Perry Bellegarde got the most votes with 286 but needed 323, or 60 per cent of the 538 votes to be declared a winner.
Sheila North had the next highest at 106, Miles Richardson with 87, Russ Diabo with 40 and Katherine Whitecloud got 19 ballots.
Because Whitecloud had the lowest amount she is eliminated from the second ballot.
The first ballot wasn’t without its controversy.
Crown-Indigenous Relations Minister Carolyn Bennett was spotted leaving the room of the Alberta caucus Wednesday morning.
Bennett told APTN News she was invited to deal with an “issue.”
But Diabo took issue with her meeting with Alberta chiefs and proxies as ballots were being cast.
He said it tainted the election process and Bennett should have declined the invitation until the election was over.
“At no point was the election for national chief ever discussed. We have no role directly or indirectly in who the AFN chooses as its National Chief and we are committed to working with whoever occupies that office,” said a spokesperson for Bennett in a statement to APTN.
Click here for APTN’s full coverage of the AFN election: AFN Vancouver
Each of the candidates gave speeches to chiefs and proxies Tuesday.
Diabo didn’t pull any punches in his address.
He said the lobby group has become a “cheerleader” for the federal government’s approach to First Nations’ issues under incumbent candidate Bellegarde.

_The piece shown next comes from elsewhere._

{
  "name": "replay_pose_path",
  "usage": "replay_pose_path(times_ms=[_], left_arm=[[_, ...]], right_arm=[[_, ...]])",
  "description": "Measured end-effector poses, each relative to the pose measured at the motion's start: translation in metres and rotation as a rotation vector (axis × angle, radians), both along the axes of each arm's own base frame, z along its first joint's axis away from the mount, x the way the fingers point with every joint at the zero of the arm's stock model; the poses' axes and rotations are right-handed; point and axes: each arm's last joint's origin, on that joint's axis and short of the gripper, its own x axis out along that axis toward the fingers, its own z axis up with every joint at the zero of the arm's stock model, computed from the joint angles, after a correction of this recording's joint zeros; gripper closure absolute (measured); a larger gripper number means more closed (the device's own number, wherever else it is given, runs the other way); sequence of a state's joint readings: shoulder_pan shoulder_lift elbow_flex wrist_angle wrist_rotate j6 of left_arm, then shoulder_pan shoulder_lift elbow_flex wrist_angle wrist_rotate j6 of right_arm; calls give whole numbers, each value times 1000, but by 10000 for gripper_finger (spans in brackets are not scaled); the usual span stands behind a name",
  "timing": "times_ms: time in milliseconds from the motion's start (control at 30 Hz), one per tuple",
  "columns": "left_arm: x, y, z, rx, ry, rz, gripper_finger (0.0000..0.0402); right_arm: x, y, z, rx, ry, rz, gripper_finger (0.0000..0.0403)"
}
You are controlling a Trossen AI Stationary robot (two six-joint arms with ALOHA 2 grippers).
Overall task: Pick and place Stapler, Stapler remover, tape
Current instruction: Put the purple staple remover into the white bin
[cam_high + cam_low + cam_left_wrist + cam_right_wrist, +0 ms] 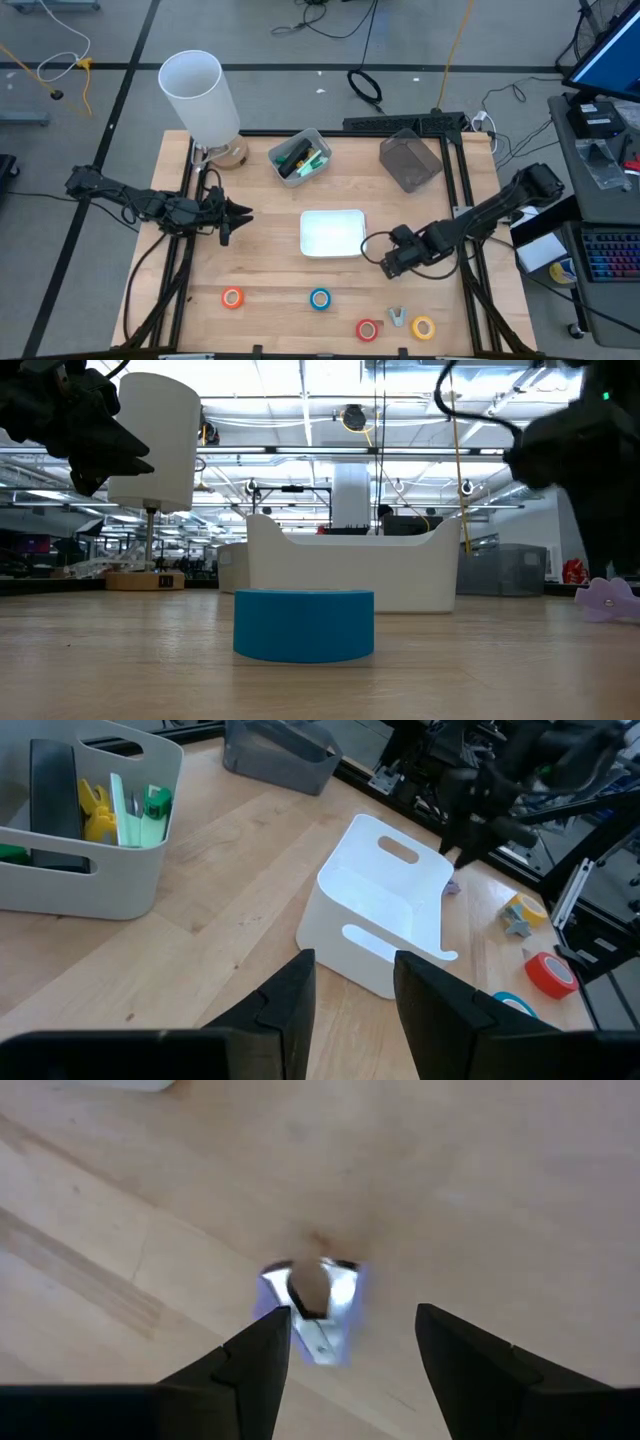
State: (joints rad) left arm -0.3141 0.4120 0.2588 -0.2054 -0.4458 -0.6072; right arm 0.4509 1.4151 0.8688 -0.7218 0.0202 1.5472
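- Right gripper (388, 262): positioned over bare tabletop just right of the white bin (332, 232), near its front right corner. Jaws open, nothing between them.
- Its wrist camera looks straight down: the staple remover (312, 1308) lies on the wood below and ahead of the parted fingers (262, 1355), not touched.
- Staple remover in the overhead view (397, 317): at the front of the table, between the red tape (368, 329) and the yellow tape (423, 327), close to both.
- Left gripper (236, 215): held left of the white bin, well apart from it, pointing toward it. Jaws partly open, empty; its fingers (290, 1005) frame the bin in the wrist view.
- Orange tape (233, 297): flat on the table, front left.
- Blue tape (320, 298): flat on the table, front centre, in front of the white bin.
- White bin: interior appears bare.
- Grey bin (299, 156): at the back, behind the white bin, holding a dark stapler (52, 805) together with small yellow and green items.
- Dark clear box (410, 159): back right.
- Lamp (202, 98): white shade, back left corner.
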Motion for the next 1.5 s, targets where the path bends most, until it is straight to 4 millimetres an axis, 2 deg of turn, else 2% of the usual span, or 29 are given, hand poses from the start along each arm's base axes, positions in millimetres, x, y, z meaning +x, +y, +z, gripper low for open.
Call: replay_pose_path(times_ms=[167,300,433,567,733,967,1267,1500], left_arm=[[0,0,0,0,0,0,266],[0,0,0,0,0,0,266],[0,0,0,0,0,0,266],[0,0,0,0,0,1,266],[0,0,0,3,1,3,266],[0,0,0,9,1,6,266],[0,0,0,13,5,6,266],[0,0,-1,26,11,1,266]], right_arm=[[-6,-1,-29,87,-69,-57,195],[-12,-4,-42,121,-86,-84,195],[-15,-5,-46,122,-69,-96,200],[-15,-5,-47,122,-68,-92,230],[-16,-6,-48,117,-60,-99,289],[-15,-6,-47,120,-71,-101,376],[-19,-10,-32,107,-165,-154,378],[-17,-18,-4,101,-386,-214,378]])
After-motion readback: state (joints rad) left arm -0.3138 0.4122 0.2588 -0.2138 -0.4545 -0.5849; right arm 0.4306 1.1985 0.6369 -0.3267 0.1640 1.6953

“Their job is supposed to warn the chiefs of any dangers from Ottawa, but they aren’t doing that,” Diabo said. “They’ve basically turned into a cheerleader for the federal government.”
Bellegarde defended his record.
“We opened the doors to the chiefs so you could take your issues forward. You need to have access to the prime ministers, the cabinet ministers … that’s how we made our organization, the AFN, more effective in that way,” said Bellegarde.
He received several loud rounds of applause from the crowd during his speech. There were just over 2,600 people registered to the event, including 538 chiefs and proxies that cast a ballot.
Bellegarde has called the Trudeau government’s investments of about $17 billion since 2016 “historical.”
“We advocated for investments every fiscal year. Yes, that $17 billion is not enough and we know that,” he said. “We have more work to do.”
North also took aim at the AFN and Bellegarde.
“We need a national chief that can sit at the table with the Liberals without becoming one,” North said.
Trudeau has put a lot of money into the AFN since coming into power in late 2015.
Under the Trudeau government, funding for the AFN has nearly tripled from about $13 million to approximately $32 million in the 2017-18 fiscal year according to financial statements released Tuesday.
Richardson said First Nations are at a crossroads — continue to live under the Indian Act or move away from it as sovereign nations.
“I want to say this to you, all of the chiefs assembled here, we are the change,” Richardson said. “The people that have the power to choose our path forward are sitting in this room.”
Whitecloud’s speech that focused on hope and encouragement.
“You have a responsibility to your people, to your nation because every single person is important,” she said. “Lead, because that is what our children expect of you.”